The problem: Your copy should start at the line with "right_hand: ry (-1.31" and end at the line with "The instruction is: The" in the data below. Transcribe only those lines, exactly, pictures excluded.

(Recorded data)
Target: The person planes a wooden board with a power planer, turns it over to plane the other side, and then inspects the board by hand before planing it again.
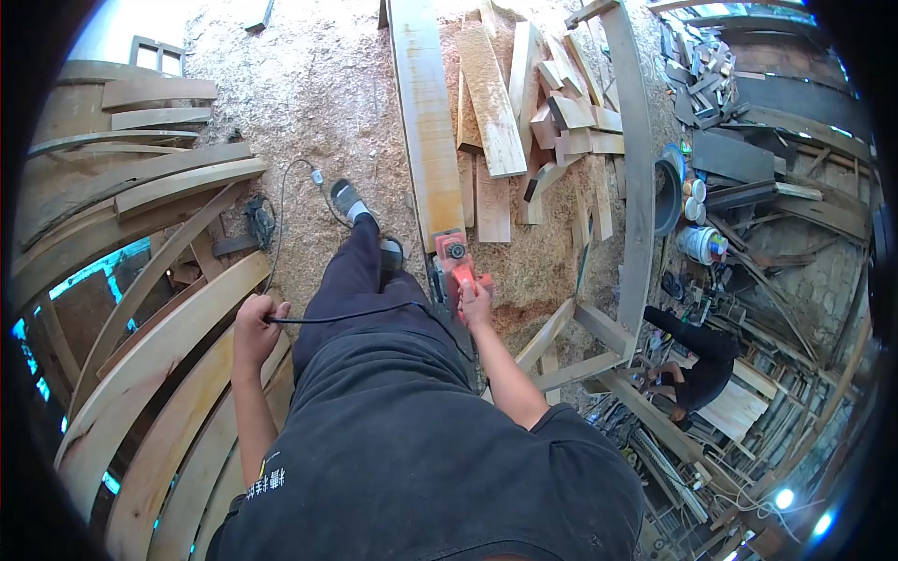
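My right hand (pixel 475 305) is wrapped round the handle of a red electric planer (pixel 453 247). The planer sits at the near end of a long wooden beam (pixel 426 122), which runs away from my body. My left hand (pixel 258 323), out to the side, is closed round a black power cord (pixel 360 316). From there the cord crosses my waist toward the planer. Another stretch of it rises past my left hand to a white plug connection (pixel 317 176) near my foot. The planer's underside is hidden from this angle.
Wood shavings (pixel 309 103) cover the floor. Cut timber blocks (pixel 571 112) lie piled right of the beam, and curved planks (pixel 178 411) are stacked at left. A wooden frame (pixel 636 178) stands at right. Beyond it, a co-worker (pixel 702 369) bends over, near a white bucket (pixel 700 245).
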Tool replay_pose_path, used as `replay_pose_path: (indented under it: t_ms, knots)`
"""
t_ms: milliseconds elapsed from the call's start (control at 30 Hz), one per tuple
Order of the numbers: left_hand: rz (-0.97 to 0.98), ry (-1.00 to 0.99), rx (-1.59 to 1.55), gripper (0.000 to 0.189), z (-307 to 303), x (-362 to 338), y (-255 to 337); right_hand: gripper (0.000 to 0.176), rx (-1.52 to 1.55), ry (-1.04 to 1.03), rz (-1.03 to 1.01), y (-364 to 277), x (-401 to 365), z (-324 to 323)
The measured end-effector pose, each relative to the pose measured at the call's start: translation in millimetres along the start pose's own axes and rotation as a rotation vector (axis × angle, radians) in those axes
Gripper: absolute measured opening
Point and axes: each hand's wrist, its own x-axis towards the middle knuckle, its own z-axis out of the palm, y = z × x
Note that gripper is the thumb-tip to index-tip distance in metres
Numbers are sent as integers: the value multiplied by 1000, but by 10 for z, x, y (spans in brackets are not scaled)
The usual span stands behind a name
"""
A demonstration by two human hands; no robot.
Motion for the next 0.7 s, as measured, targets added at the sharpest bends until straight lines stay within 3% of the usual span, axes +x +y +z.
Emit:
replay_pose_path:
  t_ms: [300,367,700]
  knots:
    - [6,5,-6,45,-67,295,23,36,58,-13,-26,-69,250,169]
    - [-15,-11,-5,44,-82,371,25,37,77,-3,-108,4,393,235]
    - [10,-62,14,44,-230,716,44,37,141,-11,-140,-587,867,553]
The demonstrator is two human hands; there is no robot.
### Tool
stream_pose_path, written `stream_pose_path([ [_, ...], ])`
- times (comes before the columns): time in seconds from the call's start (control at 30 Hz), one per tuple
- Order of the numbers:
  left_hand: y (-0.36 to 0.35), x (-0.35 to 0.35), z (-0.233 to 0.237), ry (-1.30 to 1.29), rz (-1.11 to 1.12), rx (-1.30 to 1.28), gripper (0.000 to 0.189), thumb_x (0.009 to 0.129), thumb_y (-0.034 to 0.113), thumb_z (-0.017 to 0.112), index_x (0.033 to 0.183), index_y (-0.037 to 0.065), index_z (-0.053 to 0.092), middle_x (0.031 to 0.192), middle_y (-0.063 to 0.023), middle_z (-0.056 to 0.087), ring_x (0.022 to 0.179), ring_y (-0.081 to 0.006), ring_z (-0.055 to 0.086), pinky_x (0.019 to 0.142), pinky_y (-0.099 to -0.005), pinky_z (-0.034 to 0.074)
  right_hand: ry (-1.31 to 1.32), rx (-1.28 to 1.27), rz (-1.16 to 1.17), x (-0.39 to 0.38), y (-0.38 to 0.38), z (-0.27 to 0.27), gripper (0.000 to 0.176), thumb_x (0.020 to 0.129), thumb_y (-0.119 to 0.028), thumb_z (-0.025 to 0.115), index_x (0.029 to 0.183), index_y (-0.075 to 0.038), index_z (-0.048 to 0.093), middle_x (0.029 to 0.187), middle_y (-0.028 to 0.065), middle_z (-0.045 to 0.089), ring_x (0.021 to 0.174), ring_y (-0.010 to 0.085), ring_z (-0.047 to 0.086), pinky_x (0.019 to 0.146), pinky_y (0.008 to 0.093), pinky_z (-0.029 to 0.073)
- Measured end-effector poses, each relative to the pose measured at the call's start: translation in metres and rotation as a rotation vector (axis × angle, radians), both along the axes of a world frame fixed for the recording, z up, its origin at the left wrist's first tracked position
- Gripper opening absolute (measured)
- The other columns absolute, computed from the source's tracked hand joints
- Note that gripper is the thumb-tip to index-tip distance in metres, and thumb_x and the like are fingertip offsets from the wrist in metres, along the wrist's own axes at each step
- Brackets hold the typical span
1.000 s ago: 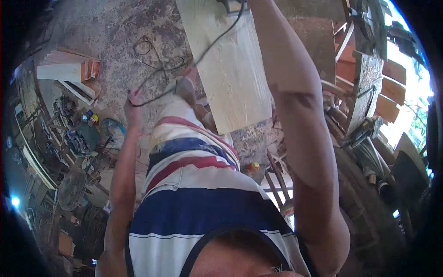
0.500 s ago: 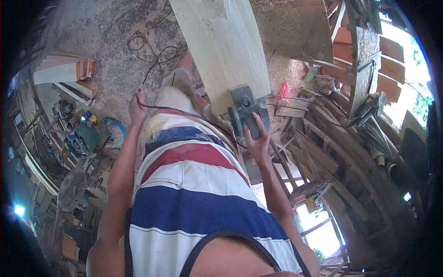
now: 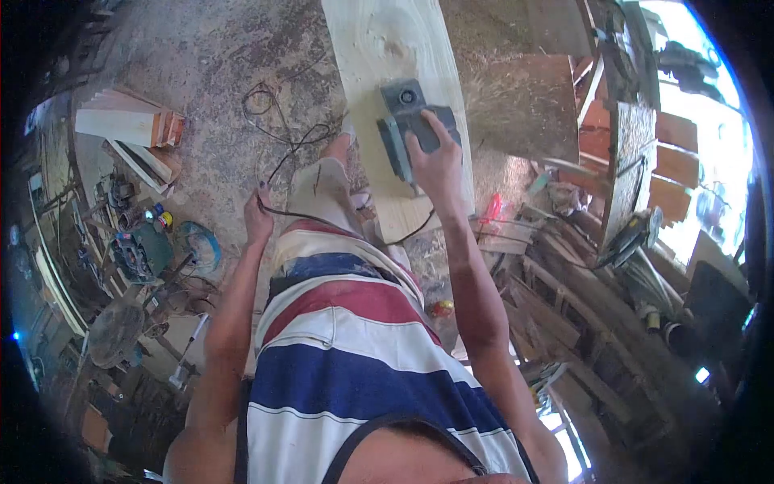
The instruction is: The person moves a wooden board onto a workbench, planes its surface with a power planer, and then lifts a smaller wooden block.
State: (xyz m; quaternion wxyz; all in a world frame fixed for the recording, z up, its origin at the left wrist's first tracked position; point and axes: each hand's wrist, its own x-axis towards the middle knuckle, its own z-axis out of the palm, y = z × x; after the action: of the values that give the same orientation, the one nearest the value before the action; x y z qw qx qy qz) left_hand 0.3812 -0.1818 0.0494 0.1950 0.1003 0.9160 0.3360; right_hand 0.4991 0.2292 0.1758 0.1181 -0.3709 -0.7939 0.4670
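Observation:
A dark electric planer (image 3: 403, 133) rests on a long pale wooden board (image 3: 367, 48). My right hand (image 3: 438, 161) is wrapped round the planer's handle, with fingers spread over its top. Out to the left, my left hand (image 3: 258, 216) is closed on the black power cord (image 3: 310, 216). That cord runs from the left hand across in front of my body and up to the back of the planer. Part of the board's near end shows below the tool.
Stacked wood pieces (image 3: 121, 125) lie on the floor at left, near loops of cord. A blue round object (image 3: 199, 246) and tools are below them. At right are a brown panel (image 3: 524, 105), a red plastic item (image 3: 492, 208), a grinder (image 3: 637, 238) and timber lengths.
The planer, with my right hand on it, has moved forward along the board, away from the near end. My left hand still holds the cord. The view has shifted slightly.

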Motion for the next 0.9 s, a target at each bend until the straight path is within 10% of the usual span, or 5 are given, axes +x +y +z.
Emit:
stream_pose_path([
  [0.27, 0.011, -0.004, 0.035, -0.135, 0.162, 0.055, 0.054, 0.119, 0.039, 0.044, 0.135, -0.005, 0.071, 0.117, -0.0269, 0.077, 0.111, -0.0376, 0.074, 0.099, -0.0415, 0.054, 0.073, 0.214, 0.089, -0.203, 0.100, -0.041, 0.053, 0.093, -0.039, 0.076, 0.129, 0.000, 0.074, 0.099, 0.0281, 0.078, 0.094, 0.0408, 0.079, 0.084, 0.0460, 0.061],
  [0.33, 0.007, -0.008, 0.045, -0.097, 0.133, 0.013, 0.054, 0.119, 0.039, 0.044, 0.134, -0.004, 0.071, 0.119, -0.0261, 0.077, 0.113, -0.0364, 0.073, 0.099, -0.0416, 0.054, 0.181, 0.947, 0.515, -0.261, 0.158, -0.096, 0.036, 0.102, -0.035, 0.067, 0.121, -0.005, 0.077, 0.107, 0.0229, 0.080, 0.099, 0.0350, 0.078, 0.085, 0.0489, 0.058],
  [0.43, -0.030, -0.023, 0.025, 0.055, 0.131, 0.023, 0.052, 0.118, 0.039, 0.046, 0.129, -0.004, 0.072, 0.119, -0.0254, 0.076, 0.112, -0.0356, 0.072, 0.096, -0.0431, 0.054, 0.188, 0.120, 0.086, -0.267, 0.141, -0.036, 0.033, 0.102, -0.029, 0.068, 0.124, -0.007, 0.078, 0.110, 0.0210, 0.080, 0.098, 0.0348, 0.077, 0.084, 0.0472, 0.058],
  [0.53, -0.083, -0.030, 0.002, 0.091, 0.180, 0.019, 0.046, 0.117, 0.036, 0.050, 0.124, -0.003, 0.073, 0.114, -0.0248, 0.075, 0.107, -0.0368, 0.071, 0.093, -0.0457, 0.054, 0.150, 0.263, 0.093, -0.218, 0.126, -0.035, 0.059, 0.094, -0.046, 0.074, 0.130, 0.001, 0.074, 0.100, 0.0275, 0.079, 0.093, 0.0420, 0.079, 0.085, 0.0464, 0.061],
  [0.9, -0.032, -0.046, 0.018, 0.236, -0.239, -0.192, 0.029, 0.112, 0.022, 0.056, 0.113, 0.001, 0.074, 0.096, -0.0214, 0.075, 0.088, -0.0418, 0.071, 0.080, -0.0469, 0.055, -0.180, -0.120, -0.114, 0.205, -0.094, 0.024, 0.056, 0.095, -0.010, 0.077, 0.149, -0.006, 0.062, 0.134, 0.0279, 0.073, 0.128, 0.0376, 0.072, 0.105, 0.0424, 0.056],
])
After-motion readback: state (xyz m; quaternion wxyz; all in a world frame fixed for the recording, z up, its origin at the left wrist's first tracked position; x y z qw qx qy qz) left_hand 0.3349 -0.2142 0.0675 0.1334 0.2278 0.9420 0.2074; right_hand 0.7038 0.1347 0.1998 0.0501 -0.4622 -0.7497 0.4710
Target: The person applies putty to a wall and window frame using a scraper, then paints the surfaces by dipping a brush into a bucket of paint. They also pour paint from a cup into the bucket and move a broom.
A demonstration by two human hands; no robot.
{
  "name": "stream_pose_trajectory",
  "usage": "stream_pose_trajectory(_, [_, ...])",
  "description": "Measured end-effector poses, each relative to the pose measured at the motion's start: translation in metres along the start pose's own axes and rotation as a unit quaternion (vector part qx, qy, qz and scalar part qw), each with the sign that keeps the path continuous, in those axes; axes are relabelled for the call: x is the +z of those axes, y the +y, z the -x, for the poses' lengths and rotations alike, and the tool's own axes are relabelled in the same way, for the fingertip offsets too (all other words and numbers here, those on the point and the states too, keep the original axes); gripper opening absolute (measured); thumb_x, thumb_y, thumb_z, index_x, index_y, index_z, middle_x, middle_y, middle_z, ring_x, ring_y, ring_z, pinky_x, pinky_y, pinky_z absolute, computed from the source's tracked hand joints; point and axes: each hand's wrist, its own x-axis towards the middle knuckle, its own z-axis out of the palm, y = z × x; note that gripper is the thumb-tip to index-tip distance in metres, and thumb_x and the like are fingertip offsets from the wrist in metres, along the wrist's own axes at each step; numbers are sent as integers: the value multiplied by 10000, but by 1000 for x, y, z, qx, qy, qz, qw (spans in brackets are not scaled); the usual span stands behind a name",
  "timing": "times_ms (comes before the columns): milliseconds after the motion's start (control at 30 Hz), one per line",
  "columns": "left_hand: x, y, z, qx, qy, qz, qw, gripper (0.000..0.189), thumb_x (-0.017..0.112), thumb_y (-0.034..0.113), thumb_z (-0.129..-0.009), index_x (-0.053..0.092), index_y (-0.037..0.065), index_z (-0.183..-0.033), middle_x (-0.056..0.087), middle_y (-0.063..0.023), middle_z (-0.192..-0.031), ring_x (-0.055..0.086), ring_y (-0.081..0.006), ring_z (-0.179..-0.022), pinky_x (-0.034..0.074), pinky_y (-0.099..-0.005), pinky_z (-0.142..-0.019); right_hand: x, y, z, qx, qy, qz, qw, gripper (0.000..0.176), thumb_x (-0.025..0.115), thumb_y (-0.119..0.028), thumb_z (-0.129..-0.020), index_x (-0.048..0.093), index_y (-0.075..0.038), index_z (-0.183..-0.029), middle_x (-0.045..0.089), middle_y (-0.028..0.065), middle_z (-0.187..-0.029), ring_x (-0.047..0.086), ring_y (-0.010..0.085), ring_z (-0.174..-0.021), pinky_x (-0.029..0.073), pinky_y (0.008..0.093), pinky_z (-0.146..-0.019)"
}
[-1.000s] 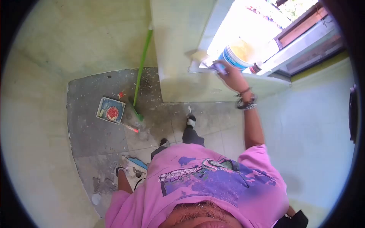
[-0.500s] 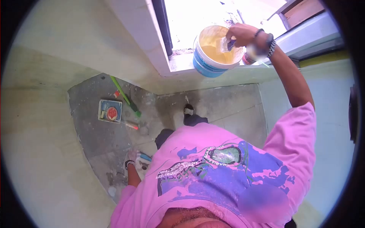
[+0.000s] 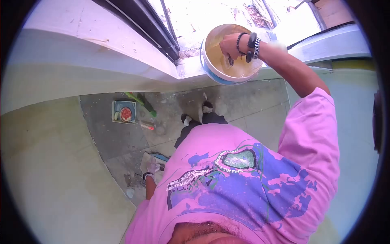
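My right hand (image 3: 232, 46), with bracelets at the wrist, reaches down into a bucket (image 3: 230, 80) on the window sill. Its fingers are closed round a paintbrush (image 3: 230, 61); only a dark bit of it shows below them, and the hand hides the rest. Yellowish paint (image 3: 215, 53) lies inside the bucket, whose outside is white and blue. Low at my side, my left hand (image 3: 152, 167) hangs over the floor, close to a blue-edged thing (image 3: 159, 157) that I cannot make out. The left fingers are too small and blurred to read.
On the grey floor (image 3: 260, 110) lies a tray (image 3: 113, 112) holding a round red-lidded tin (image 3: 126, 114). Beside it are a green-handled tool (image 3: 142, 103) and a red-tipped stick (image 3: 148, 126). The window frame (image 3: 152, 30) rises left of the bucket; walls stand on both sides.
My right hand has moved left and lower into the bucket, and the brush has gone mostly from sight. The view has shifted, showing more of the sill and both feet.
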Motion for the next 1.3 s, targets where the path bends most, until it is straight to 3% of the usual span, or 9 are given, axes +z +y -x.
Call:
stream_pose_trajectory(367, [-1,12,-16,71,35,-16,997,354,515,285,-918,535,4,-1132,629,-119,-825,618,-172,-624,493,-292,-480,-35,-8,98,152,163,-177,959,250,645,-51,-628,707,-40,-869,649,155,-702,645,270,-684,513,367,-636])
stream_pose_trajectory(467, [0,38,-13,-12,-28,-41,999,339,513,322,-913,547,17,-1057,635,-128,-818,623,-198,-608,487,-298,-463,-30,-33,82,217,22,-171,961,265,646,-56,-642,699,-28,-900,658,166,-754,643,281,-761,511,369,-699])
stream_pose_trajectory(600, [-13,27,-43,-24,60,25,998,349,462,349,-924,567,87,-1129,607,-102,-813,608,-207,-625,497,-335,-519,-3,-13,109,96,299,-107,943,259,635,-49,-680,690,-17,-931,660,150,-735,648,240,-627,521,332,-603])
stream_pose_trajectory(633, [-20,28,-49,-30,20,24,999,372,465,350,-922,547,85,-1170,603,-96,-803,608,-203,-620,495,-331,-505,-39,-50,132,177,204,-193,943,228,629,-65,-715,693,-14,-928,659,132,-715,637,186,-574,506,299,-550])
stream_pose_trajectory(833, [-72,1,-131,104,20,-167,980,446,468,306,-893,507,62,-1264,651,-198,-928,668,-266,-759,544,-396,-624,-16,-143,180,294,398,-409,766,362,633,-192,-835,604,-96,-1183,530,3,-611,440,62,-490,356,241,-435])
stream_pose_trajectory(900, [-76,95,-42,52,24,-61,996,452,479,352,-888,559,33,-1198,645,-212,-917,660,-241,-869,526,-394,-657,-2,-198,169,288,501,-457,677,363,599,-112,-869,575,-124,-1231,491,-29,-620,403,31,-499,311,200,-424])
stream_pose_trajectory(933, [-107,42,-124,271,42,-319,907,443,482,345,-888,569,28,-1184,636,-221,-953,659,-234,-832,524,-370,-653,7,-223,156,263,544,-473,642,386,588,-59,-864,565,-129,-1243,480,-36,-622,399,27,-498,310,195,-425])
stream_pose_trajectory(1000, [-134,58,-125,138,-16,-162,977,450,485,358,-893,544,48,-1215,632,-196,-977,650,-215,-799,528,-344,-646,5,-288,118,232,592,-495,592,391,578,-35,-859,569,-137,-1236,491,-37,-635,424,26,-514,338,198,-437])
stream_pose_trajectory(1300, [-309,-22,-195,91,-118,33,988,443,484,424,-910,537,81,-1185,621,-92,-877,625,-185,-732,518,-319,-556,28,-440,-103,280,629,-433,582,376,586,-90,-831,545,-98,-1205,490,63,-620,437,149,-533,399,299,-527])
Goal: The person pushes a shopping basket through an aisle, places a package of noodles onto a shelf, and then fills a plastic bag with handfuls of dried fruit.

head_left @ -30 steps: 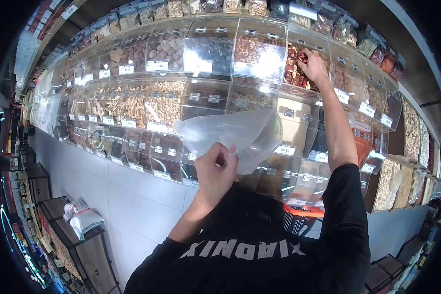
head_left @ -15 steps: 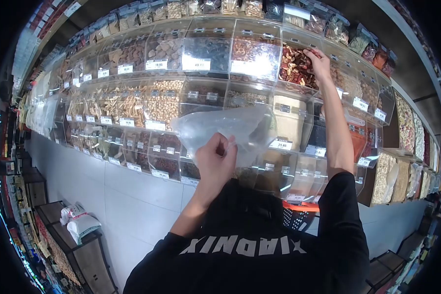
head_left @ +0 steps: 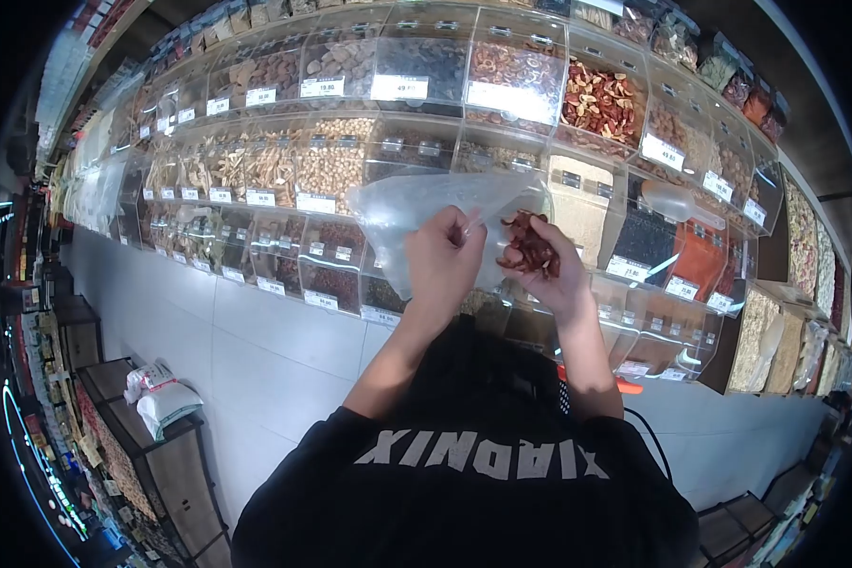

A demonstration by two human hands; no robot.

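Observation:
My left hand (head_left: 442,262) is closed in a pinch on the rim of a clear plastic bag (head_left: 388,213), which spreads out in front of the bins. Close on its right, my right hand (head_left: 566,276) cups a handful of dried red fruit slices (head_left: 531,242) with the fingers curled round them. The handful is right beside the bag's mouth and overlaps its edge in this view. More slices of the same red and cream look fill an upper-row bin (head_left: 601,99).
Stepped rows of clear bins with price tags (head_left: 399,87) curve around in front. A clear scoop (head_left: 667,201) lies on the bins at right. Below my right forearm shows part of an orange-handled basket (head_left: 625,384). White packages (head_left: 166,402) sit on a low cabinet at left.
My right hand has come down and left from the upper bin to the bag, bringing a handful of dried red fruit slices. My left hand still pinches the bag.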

Response area:
  right_hand: ry (-1.31 to 1.32), rx (-1.28 to 1.27), rz (-1.16 to 1.17), x (-0.39 to 0.38), y (-0.38 to 0.38), z (-0.27 to 0.27), gripper (0.000 to 0.176), thumb_x (0.020 to 0.129), thumb_y (-0.119 to 0.028), thumb_z (-0.025 to 0.115), index_x (0.029 to 0.183), index_y (-0.075 to 0.038), index_z (-0.048 to 0.093), middle_x (0.029 to 0.187), middle_y (-0.028 to 0.065), middle_z (-0.045 to 0.089), ring_x (0.021 to 0.174), ring_y (-0.010 to 0.085), ring_z (-0.047 to 0.086), pinky_x (0.019 to 0.146), pinky_y (0.008 to 0.093), pinky_z (-0.029 to 0.073)
- Measured end-effector poses, each relative to the pose measured at the call's start: translation in metres and rotation as a rotation vector (axis × angle, radians), both along the axes of a world frame fixed for the recording, z up, its origin at the left wrist's first tracked position
- Gripper opening absolute (measured)
- The other columns absolute, computed from the source's tracked hand joints
- Note that gripper is the thumb-tip to index-tip distance in metres, and thumb_x and the like are fingertip offsets from the wrist in metres, along the wrist's own axes at each step
- Brackets hold the typical span
1.000 s ago: 
0.500 s ago: 
now: 
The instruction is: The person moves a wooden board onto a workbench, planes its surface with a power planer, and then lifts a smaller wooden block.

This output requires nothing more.